## Exercise directions
Reproduce, word for word, every line starting at the line that contains "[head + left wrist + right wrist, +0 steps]" and ending with the final line of the entries.

## Dataset

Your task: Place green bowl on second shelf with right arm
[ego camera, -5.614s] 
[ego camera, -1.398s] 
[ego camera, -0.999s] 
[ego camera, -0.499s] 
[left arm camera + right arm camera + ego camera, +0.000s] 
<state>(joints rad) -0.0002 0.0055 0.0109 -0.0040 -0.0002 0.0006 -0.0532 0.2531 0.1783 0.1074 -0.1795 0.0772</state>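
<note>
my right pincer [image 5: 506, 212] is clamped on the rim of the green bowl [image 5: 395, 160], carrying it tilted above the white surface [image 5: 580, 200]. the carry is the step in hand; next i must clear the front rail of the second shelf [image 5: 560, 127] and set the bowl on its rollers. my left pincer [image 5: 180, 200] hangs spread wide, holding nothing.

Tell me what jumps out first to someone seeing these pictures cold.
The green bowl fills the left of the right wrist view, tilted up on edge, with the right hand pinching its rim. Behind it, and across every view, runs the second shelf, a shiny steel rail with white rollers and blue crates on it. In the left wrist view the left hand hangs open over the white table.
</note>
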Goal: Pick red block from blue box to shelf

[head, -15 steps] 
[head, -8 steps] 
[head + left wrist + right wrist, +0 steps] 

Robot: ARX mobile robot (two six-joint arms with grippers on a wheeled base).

## Response area
[head + left wrist + right wrist, +0 steps] 

Robot: ARX mobile robot (two six-joint arms with grippers on a wheeled base).

The required output is now complete.